On 05/19/2016 03:03 PM, Hardy Ferentschik wrote:
Hi,

On Thu, 19-May-2016 10:12, Daniel J Walsh wrote:
User namespace as you would expect it to work.  (Container Isolation) does
not work yet.  User Namespace can be used with docker-1.10, but only for
protecting the host from the container. All containers would run with the
same "DockerRoot".
So one thing which always surprised me, is that Docker seems to recommend in its
best practices to actually do change the USER - 
https://docs.docker.com/engine/userguide/eng-image/dockerfile_best-practices/
Hence, so many images on DockerHub follow this principle and each and every one
won't run out of the box on OpenShift.

Is it really so wrong?

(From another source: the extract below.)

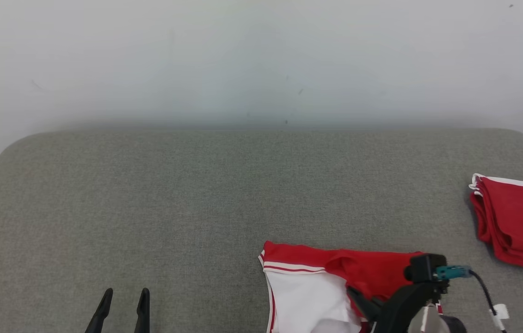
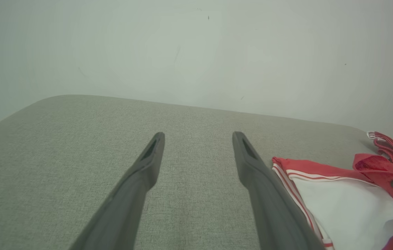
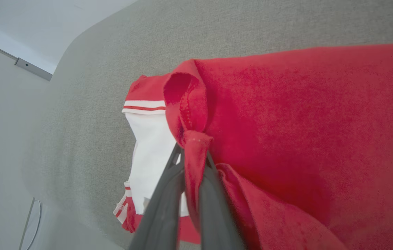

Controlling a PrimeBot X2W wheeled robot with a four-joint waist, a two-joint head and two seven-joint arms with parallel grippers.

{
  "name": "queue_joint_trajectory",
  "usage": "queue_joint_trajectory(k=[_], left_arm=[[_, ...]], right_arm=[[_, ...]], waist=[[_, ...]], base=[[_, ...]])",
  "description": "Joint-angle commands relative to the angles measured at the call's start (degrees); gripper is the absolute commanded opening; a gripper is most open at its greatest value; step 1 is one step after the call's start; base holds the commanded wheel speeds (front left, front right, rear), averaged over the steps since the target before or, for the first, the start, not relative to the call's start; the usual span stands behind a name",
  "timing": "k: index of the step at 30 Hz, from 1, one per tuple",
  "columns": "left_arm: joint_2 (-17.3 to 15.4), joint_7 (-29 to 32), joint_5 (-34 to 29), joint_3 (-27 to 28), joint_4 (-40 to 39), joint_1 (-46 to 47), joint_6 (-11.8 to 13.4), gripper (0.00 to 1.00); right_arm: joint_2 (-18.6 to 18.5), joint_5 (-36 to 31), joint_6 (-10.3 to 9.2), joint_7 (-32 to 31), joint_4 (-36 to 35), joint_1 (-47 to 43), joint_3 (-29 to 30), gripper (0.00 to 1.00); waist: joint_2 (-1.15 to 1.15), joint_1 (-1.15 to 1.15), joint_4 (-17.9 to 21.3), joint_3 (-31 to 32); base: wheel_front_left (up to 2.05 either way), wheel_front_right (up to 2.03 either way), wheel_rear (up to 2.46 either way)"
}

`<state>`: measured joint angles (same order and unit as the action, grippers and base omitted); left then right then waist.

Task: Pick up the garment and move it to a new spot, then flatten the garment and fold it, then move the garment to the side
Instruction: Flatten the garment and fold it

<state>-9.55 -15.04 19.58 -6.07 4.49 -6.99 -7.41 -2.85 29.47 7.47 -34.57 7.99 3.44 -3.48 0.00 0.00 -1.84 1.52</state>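
A red and white garment (image 1: 316,286) lies at the near right of the grey cushioned surface (image 1: 196,208); it also shows in the left wrist view, garment (image 2: 338,201), at the right. My right gripper (image 1: 358,300) is shut on a red fold of it; in the right wrist view that gripper (image 3: 191,156) pinches a bunched red edge of the garment (image 3: 286,121) between its two dark fingers. My left gripper (image 1: 125,292) stands open at the lower left, well apart from the cloth. In its own view the left gripper (image 2: 198,137) spreads wide over bare grey fabric.
A second red garment with white trim (image 1: 515,222) lies folded at the far right edge of the surface. A pale wall (image 1: 261,60) rises behind the surface. A cable with a white tag (image 1: 497,310) hangs from my right wrist.
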Motion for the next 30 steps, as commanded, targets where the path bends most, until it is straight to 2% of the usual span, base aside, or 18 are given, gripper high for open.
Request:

And if it is, why does Docker not change its 
recommendation?

--Hardy

Running a container as not root is what they are recommending, which we are also recommending. This has
nothing to do with UserNamespace.

UserNamespace is about mapping UIDs in the container to different UIDS outside of the container. For example you could map 0-1000 inside the container to 6000-7000 outside the container. This would allow you to run a container as "root"
inside the container, but if you break out you would be UID=6000.

This is supported in docker-1.10 and later but only at the daemon not per/container. We need it per container so container
1 would map 0-1000 to 6000-7000 and container 2 to 8000-9000 ...

OpenShift currently implements running containers PID1 as a different UID, and this is more secure then using usernamespace.